--- DATA SEGMENT Enclosed Below ---

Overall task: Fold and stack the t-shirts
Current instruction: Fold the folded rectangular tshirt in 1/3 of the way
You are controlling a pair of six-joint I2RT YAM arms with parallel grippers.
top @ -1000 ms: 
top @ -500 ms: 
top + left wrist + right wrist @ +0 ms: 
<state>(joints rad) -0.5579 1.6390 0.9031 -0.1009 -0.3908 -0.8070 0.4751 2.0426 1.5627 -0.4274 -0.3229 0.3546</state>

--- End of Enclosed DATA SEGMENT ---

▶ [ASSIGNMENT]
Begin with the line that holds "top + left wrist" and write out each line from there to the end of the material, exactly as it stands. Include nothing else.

▶ [OUTPUT FOR THIS EXERCISE]
top + left wrist + right wrist @ +0 ms: 
<state>(joints rad) -0.5579 1.6390 0.9031 -0.1009 -0.3908 -0.8070 0.4751 2.0426 1.5627 -0.4274 -0.3229 0.3546</state>

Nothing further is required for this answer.